Calendários marcam festas, crenças e tradições
De certa forma um dia destinado à memória dos Finados serviu para substituir lendas sobre mortos e “almas” vagantes. No século 8º a fixação de uma festa para todos os santos na data de 1 de novembro parece destinada a fazer esquecer a crença muito espalhada pela Europa, mas também em outras culturas, segundo a qual as “almas” dos mortos vêm visitar os familiares vivos. No México, até hoje é a festa mais popular do país. Na cultura celta, mesmo depois que o cristianismo chegou às ilhas inglesas, havia um festival de final do verão no dia 31 de outubro de onde se originou provavelmente o “Halloween”, hoje muito popular nos Estados Unidos (e suas abóboras e bruxas já chegaram ao Brasil...).
Também a festa de Todos os santos serviu para “substituir” de certa forma a multiplicidade de deuses pagãos. Nas mitologias há sempre deuses do amor, da guerra, do comércio, da saúde, e os patronos das profissões e atividades. No Brasil chegou-se a criar um sincretismo original entre Santos católicos e os Orixás das religiões afro-brasileiras.

Santos e mortos, céus e purgatórios
Finados e Todos os Santos, mesmo que celebrados com ritos e interpretações diferentes, estão no calendário das igrejas cristãs: católicos e protestantes, nos dias 1 e 2 de novembro; os ortodoxos seguem tradição antiga criada em Antioquia, celebrando todos os santos no 1º domingo após Pentecostes. Não cabe aprofundar aqui as questões teológicas sobre Purgatório e o conceito de intercessão dos santos ou pelos falecidos. Excelente revisão destes conceitos encontra-se na parte final do texto do teólogo Ratzinger (já como Bento XVI): Encíclica Spe Salvi, de 2007, nº 41-48.
É lamentável que revistas e páginas da internet, escritas por católicos e por outros, ainda mantêm acusação a tradições diferentes, consideradas ou heréticas ou contrárias à Palavra de Deus. Sem melhor reflexão, acabam na vala comum de “doutrinas” repetidas, considerando sempre as próprias como a verdade, falsas as demais. Melhor ler a reflexão de Ratzinger e conhecer o famoso texto de um teólogo protestante sobre a oração de intercessão (Dietrich Bonhoerffer foi mártir de nosso tempo. Sob o “imperador” Hitler.

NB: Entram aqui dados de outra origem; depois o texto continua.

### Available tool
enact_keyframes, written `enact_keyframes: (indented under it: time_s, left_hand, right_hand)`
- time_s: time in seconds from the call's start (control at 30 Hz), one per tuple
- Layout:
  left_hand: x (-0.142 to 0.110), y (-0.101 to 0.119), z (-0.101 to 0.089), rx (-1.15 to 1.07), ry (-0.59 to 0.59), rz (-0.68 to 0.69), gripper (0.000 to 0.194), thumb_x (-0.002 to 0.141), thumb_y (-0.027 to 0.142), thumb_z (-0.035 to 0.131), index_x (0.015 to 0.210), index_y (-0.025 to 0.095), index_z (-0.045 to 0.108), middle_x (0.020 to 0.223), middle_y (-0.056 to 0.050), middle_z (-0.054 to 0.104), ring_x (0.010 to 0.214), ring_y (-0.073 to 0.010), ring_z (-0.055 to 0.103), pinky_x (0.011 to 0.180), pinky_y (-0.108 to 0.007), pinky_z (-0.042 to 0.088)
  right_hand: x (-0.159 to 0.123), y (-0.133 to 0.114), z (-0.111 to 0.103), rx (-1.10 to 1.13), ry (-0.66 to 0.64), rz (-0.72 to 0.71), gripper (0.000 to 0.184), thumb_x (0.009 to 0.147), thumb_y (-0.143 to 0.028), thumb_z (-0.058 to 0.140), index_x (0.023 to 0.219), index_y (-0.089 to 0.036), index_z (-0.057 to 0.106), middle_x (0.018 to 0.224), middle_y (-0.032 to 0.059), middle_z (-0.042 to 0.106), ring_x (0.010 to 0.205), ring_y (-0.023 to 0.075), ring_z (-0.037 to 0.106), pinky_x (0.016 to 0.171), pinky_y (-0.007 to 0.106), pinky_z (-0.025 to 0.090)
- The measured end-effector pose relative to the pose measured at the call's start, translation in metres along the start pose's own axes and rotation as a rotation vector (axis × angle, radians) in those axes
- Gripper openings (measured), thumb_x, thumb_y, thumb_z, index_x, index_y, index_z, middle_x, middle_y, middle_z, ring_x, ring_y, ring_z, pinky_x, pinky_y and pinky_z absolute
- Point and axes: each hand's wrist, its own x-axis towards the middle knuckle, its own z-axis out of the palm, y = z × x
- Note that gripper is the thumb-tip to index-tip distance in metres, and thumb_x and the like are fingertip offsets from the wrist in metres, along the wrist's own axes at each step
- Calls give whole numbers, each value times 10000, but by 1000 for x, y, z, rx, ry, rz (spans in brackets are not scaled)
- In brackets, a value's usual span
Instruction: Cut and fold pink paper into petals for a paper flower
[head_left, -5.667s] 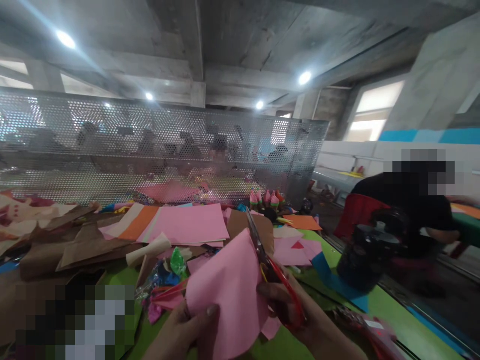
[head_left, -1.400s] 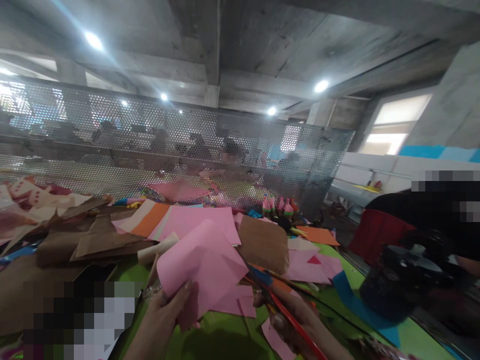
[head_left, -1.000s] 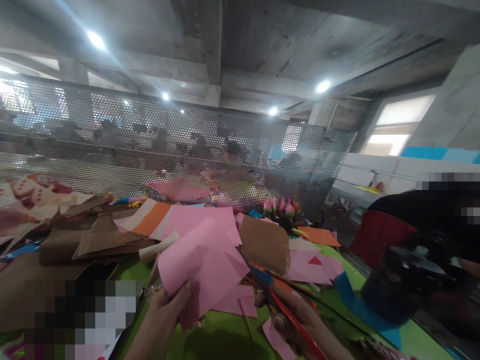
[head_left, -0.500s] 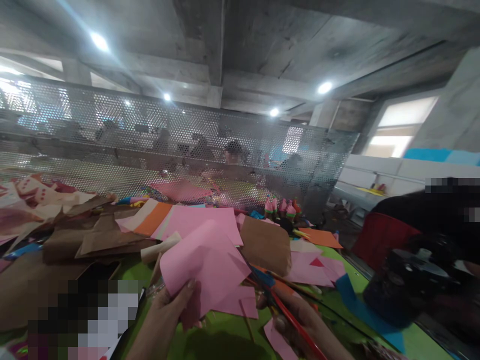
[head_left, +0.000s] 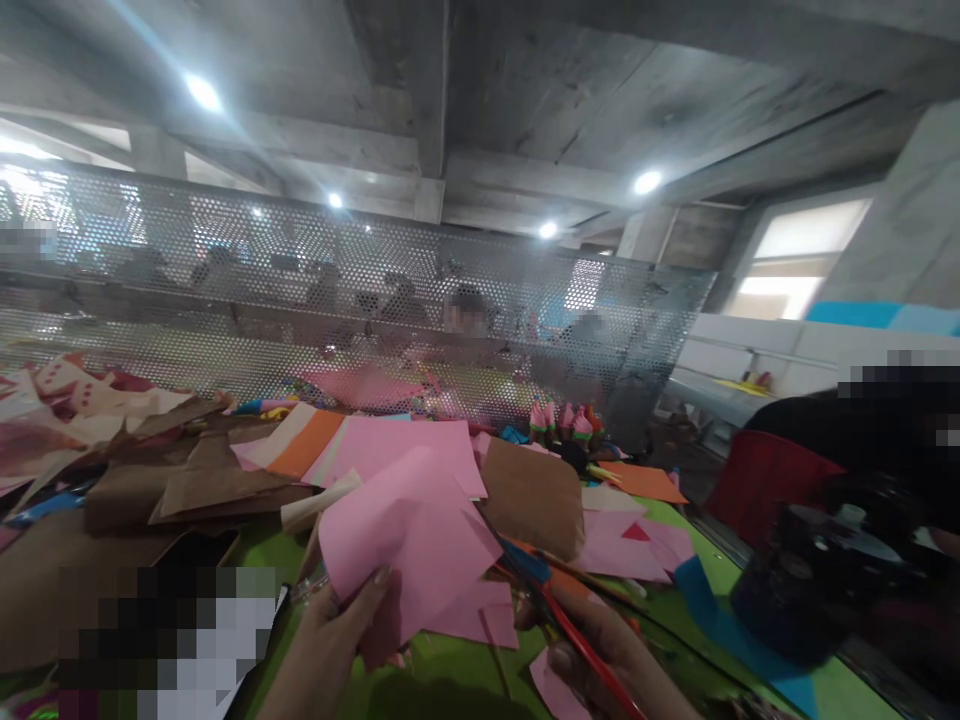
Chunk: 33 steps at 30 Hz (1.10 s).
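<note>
My left hand (head_left: 349,615) is closed on a pink sheet of paper (head_left: 420,545), thumb on top near its lower left edge. The sheet curls up on its left side. My right hand (head_left: 604,640) is wrapped around red-handled scissors (head_left: 577,635), whose dark blades point up and left at the sheet's right edge. Whether the blades touch the paper I cannot tell. Under the held sheet lies a smaller pink paper piece (head_left: 491,612). A pink scrap (head_left: 556,685) lies below my right hand.
Brown paper (head_left: 532,490), more pink sheets (head_left: 450,440) and orange paper (head_left: 645,480) cover the green table (head_left: 262,560). Small pink-topped cones (head_left: 581,425) stand before a perforated metal screen (head_left: 375,300). A dark container (head_left: 795,580) stands right, near a person in black (head_left: 810,410).
Both hands keep nearly the same places, still holding the pink sheet and the scissors. The view has shifted very slightly.
</note>
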Motion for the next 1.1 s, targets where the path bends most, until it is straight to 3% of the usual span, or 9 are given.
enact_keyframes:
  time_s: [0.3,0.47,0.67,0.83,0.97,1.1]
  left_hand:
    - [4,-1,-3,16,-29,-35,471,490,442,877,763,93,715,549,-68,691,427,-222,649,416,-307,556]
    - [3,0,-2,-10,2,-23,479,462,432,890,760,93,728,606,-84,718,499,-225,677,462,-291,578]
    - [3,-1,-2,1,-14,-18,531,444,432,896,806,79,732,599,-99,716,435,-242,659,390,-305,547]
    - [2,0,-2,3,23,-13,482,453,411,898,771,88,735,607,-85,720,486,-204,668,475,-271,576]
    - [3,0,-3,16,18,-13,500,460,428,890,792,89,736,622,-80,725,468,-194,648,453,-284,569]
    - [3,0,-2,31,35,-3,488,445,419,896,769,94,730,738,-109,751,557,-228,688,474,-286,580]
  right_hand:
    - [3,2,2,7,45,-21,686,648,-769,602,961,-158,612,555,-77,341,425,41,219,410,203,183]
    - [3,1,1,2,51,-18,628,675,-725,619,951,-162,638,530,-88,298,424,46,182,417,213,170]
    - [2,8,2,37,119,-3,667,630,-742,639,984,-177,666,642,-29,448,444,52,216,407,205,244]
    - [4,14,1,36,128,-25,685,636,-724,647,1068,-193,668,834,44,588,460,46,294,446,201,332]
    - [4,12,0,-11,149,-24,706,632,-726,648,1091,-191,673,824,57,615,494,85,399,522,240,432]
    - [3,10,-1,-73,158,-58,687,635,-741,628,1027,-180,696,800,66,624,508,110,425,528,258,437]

Todos Os Santos – todos são santos
Independentemente da diversidade das tradições cristãs, suas histórias e interpretações, leiamos a Palavra, que é comum a todas. O Apocalipse (cf.7,9-10) fala da “multidão imensa de gente de todas as n ações, tribos, povos e línguas e que ninguém podia contar. Estavam de pé diante do trono e do Cordeiro, trajavam vestes brancas e traziam palmas na mão. Todos proclamavam com voz forte: A salvação pertence ao nosso Deus que está sentado no trono e ao Cordeiro” . É leitura do dia de Todos os Santos. Isto nos faz lembrar que somos todos “santos”, como Paulo gostava de referir-se aos cristãos de todas as comunidades. Santos, não porque sejamos melhores do que outros seres humanos, mas porque fomos “lavados no sangue do Cordeiro” (cf. Apocalipse7,14). Em Cristo temos a “comunhão dos santos”, conforme professamos no Credo dos Apóstolos, cuja transmissão da fé chegou até nós.

Finados é o dia da Esperança
A morte continua a ser um mistério tão grande quanto o mistério da vida, da qual, aliás, faz parte. Os mortos não podem ser representados como zumbis de cinema. Cemitério não é um lugar de bruxas e “almas penadas”. O medo, “exteriorizado” na tela ou nos livros, pode até ajudar a superar os próprios medos interiores. Também não se vai ao cemitério para “oferecer” flores aos mortos, que delas não precisam, mas para enfeitar o lugar que é símbolo de seu repouso e sua paz. Somos nós que temos saudades e  recordamos com carinho nossos mortos; e a falta que nos fazem. Finados serve, enfim, para reavivar em nós a única esperança que temos, como nas palavras do livro de Jó, nas cartas de Paulo e do próprio Mestre: “Eu sei que o meu redentor está vivo, e que se levantará sobre o pó; e mesmo destruída esta minha pele, é na minha carne que verei a Deus. Eu mesmo o verei, meus olhos o contemplarão, e não os olhos de outros" (livro de Jó 19, 23-27). “Se morremos com Cristo cremos que também viveremos com ele. Sabemos que Cristo ressuscitado dos mortos não morre mais;:a morte não tem mais poder” (Romanos6,8). “Esta é a vontade daquele que me enviou: que eu não perca nenhum dos que ele me deu, mas os ressuscite no último dia” (João6,37-40).